Heidi Kvelvane a aujourd’hui 25 ans. Elle est née et a grandi à Sandnes, au sud-est de Stavanger. Elle a étudié le saxophone au département jazz de l’Académie Grieg de Bergen, où elle a obtenu son diplôme au printemps 2023. Elle est maintenant basée à Voss, où elle gagne sa vie en faisant des tournées, en jouant du saxophone, mais aussi de la musique folklorique à l’accordéon. En 2022/23, elle a participé à environ 80 représentations de la comédie musicale Lazarus – sur une musique de David Bowie – à Den Nasjonale Scene (La Scène nationale) de Bergen. Elle a joué de nombreux concerts dans des églises avec des organistes et des concerts de musique de danse en tant que musicienne folklorique. Cependant, c’est en tant que musicienne de free jazz qu’elle s’est distinguée sur la scène norvégienne de jazz et de musique improvisée ces dernières années. Cela l’a amenée à donner plusieurs concerts et à effectuer des tournées internationales, au cours desquelles elle a collaboré avec des musiciens tels que Barry Guy, Terrie Ex, Han Bennink, Paal Nilssen-Love et Bugge Wesseltoft. Elle est également reconnue comme membre du Vestnorsk Jazz Ensemble, du Paal Nilssen-Love Large Unit, du Bergen Big Band, du Kitchen Orchestra, ainsi que de son projet de duo de musique folklorique Bankvelv, de son propre quartet et même de deux trios en son nom propre.

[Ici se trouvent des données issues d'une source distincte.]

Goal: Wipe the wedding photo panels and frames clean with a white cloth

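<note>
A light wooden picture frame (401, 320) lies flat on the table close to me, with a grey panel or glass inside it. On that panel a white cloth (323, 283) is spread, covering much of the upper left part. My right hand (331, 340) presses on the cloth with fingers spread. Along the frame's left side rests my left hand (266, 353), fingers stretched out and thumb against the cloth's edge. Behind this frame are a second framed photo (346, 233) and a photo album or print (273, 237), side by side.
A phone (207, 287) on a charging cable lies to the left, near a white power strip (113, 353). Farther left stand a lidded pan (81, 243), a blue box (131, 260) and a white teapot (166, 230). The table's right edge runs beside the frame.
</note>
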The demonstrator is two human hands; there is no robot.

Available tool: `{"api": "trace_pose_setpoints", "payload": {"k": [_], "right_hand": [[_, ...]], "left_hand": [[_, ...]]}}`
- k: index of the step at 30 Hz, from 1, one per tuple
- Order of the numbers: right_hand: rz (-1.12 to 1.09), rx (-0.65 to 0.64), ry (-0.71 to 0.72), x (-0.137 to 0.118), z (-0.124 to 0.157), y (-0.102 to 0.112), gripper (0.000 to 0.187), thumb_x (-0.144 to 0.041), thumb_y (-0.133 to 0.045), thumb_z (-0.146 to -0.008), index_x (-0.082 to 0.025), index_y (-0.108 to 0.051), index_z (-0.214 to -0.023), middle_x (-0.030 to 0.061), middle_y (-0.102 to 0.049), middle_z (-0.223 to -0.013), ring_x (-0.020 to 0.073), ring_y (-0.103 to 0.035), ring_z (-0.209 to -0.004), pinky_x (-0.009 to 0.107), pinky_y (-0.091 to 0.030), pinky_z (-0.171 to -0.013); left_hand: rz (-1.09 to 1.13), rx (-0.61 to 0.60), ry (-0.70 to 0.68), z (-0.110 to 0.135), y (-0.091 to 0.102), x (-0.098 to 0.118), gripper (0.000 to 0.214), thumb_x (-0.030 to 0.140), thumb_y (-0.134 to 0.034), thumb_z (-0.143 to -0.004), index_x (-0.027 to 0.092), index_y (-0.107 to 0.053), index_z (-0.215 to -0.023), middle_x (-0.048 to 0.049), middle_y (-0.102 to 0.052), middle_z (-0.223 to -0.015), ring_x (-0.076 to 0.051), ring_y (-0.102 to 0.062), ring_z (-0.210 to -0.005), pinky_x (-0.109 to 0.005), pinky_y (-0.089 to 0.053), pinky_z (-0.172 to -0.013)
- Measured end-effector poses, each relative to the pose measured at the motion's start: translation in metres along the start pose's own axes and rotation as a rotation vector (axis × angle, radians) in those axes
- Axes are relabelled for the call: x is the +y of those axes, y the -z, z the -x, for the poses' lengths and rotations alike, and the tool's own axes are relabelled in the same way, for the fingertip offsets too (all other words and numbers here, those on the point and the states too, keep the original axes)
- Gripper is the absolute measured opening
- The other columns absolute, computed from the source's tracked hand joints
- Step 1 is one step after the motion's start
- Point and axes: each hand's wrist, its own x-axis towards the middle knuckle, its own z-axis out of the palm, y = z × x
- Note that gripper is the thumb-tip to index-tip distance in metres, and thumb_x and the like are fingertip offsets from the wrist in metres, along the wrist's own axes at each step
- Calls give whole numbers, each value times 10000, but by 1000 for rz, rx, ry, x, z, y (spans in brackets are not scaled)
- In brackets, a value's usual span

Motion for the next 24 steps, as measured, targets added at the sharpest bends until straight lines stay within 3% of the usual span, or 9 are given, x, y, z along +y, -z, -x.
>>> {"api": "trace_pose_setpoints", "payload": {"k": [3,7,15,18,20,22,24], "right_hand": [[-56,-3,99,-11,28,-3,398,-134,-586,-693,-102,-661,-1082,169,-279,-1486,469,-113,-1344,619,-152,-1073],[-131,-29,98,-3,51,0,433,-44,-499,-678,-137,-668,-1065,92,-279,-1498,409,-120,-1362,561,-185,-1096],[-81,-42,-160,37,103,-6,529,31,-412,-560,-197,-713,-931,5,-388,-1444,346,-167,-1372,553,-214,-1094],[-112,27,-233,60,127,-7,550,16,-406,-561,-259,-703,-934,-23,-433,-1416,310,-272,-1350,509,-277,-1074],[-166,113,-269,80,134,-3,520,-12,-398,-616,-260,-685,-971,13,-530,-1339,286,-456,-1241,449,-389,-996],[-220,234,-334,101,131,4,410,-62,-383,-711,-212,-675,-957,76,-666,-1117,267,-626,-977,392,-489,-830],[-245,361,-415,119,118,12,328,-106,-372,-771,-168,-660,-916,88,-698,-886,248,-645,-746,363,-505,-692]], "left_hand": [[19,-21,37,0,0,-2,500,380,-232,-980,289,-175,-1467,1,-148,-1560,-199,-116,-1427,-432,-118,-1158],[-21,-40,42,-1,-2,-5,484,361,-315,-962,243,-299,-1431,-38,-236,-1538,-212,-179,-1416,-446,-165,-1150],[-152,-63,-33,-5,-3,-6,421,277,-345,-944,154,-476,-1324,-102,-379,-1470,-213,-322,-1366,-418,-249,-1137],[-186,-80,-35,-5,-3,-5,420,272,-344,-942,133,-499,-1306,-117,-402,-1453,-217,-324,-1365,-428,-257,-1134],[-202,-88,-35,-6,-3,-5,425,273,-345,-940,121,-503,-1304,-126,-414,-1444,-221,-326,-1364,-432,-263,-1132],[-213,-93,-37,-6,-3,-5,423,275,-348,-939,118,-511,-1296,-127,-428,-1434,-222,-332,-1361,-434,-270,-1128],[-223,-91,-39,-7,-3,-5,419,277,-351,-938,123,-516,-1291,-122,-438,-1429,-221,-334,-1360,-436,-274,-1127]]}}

De l’orchestre d’école jusqu’à ?

À Voss, elle vit dans une caravane, principalement parce qu’elle ne veut pas trop posséder, mais aussi parce qu’elle voyage beaucoup et qu’elle n’a ni besoin ni envie de trop de « biens matériels », comme elle le dit, ni d’un grand espace. À Voss, le club de jazz local l’a intégrée à son conseil d’administration et l’a également engagée dans des projets avec l’un de ses trios et dans un atelier avec les élèves de l’école secondaire du village. Nous la rencontrons dans un café de Voss un matin, alors qu’elle est chez elle pour une courte période, entre des concerts en Belgique et des concerts avec le Bergen Big Band. Elle raconte que, comme la plupart des musiciens de jazz norvégiens, elle a commencé dans un groupe scolaire, à la clarinette. Au bout de quelques années, le groupe a eu besoin d’un saxophoniste, et elle a saisi l’occasion pour devenir la seule saxophoniste du groupe. Au lycée, elle a eu pour professeur le saxophoniste Tor Ytredal. Elle dit que, sans lui, elle ne serait probablement jamais devenue musicienne de jazz. Elle a ensuite étudié à l’Académie Grieg de Bergen pendant quatre ans, mais une grande partie a été effectuée pendant la pandémie de COVID, ce qui, selon elle, lui a été bénéfique à bien des égards. Elle a eu beaucoup de temps pour s’entraîner, ce qui lui a permis d’obtenir un certain nombre de contrats de remplacement, car il n’était pas possible alors d’engager des musiciens extérieurs. Au cours de sa deuxième année à l’Académie, Paal Nilssen-Love y a mené un projet. Après leur rencontre, il lui a demandé si elle voulait bien venir à Stavanger pour participer à un projet appelé Jazzkappleiken. Elle y a joué avec, entre autres, le saxophoniste Kristoffer Alberts et plus tard avec le violoniste Nils Økland et l’organiste Nils Henrik Asheim. C’est à partir de là qu’elle s’est « perdue », dit-elle, et qu’elle a été séduite par l’improvisation libre et le free jazz.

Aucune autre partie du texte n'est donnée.